## [TASK ITEM]
Set down, please, exactly the lines below that run from the line with "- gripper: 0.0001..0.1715" to the line with "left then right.", both lines included.

## [MATERIAL PROVIDED]
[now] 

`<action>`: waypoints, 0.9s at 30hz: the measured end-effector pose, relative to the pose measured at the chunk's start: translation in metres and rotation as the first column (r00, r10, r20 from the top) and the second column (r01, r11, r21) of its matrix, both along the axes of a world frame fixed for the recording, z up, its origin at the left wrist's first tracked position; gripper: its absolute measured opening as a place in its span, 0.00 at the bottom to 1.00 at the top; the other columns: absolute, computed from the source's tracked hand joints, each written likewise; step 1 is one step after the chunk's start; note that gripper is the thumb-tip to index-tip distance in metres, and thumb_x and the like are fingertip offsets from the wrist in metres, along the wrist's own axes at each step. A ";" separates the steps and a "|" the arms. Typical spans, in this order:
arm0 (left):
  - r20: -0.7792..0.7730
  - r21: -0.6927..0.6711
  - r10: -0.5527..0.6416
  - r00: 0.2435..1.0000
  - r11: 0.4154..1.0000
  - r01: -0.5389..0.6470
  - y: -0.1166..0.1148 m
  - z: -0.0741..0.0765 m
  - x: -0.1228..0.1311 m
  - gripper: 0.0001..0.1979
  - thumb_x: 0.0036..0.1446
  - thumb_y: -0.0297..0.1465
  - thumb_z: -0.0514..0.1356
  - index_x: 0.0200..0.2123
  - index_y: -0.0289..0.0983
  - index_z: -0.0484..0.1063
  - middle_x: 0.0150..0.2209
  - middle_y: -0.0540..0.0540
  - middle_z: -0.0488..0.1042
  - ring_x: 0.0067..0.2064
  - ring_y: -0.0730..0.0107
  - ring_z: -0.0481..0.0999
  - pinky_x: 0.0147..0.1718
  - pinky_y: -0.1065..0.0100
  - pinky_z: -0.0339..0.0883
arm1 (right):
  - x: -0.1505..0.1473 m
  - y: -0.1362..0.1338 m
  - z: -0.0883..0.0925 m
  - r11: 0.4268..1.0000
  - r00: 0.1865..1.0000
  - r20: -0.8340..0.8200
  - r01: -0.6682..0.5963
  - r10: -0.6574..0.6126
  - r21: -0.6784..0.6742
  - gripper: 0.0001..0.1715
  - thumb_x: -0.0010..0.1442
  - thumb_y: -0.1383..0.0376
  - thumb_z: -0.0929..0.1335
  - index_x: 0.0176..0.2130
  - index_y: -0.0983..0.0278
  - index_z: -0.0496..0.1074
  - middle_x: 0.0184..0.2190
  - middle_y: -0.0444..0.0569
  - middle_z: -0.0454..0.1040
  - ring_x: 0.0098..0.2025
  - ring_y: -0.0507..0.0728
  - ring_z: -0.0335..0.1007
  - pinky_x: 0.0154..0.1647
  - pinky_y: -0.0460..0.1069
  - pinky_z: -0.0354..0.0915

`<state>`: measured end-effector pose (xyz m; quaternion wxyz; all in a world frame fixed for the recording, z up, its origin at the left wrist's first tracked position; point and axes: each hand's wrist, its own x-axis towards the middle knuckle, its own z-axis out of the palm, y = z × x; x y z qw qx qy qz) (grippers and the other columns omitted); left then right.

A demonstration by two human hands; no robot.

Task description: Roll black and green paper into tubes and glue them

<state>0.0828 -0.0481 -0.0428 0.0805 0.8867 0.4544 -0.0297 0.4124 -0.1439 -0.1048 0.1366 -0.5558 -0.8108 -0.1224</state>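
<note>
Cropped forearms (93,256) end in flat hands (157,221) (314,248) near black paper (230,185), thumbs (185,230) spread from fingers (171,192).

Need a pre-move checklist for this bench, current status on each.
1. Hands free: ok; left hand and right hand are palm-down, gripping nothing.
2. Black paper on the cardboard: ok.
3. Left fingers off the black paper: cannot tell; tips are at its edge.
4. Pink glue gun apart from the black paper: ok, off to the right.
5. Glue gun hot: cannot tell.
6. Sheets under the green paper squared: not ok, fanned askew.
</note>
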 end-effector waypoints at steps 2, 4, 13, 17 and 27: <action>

## [PROBLEM SOLUTION]
  - gripper: 0.0001..0.1715
  - thumb_x: -0.0010..0.1442
  - thumb_y: -0.1383..0.0376
  - thumb_z: -0.0929..0.1335
  - index_x: 0.0176..0.2130
  - index_y: -0.0983..0.0278
  - index_z: -0.0496..0.1074
  - middle_x: 0.0184..0.2190
  - middle_y: -0.0444..0.0569
  - middle_z: -0.0454..0.1040
  - ring_x: 0.0098..0.2025
  - ring_y: -0.0507..0.0728
  - ring_z: -0.0335..0.1007
  - pinky_x: 0.0154..0.1647
  - pinky_y: -0.0460..0.1069
  - pinky_z: -0.0354..0.0915

`<state>`: measured end-effector pose (xyz m; quaternion wxyz; all in a world frame fixed for the recording, z up, its origin at the left wrist's first tracked position; point and axes: each hand's wrist, its own x-axis towards the middle knuckle, its own z-axis out of the palm, y = z × x; x y z qw qx qy qz) (grippers and the other columns omitted); left then right.

Nothing else belongs in the answer.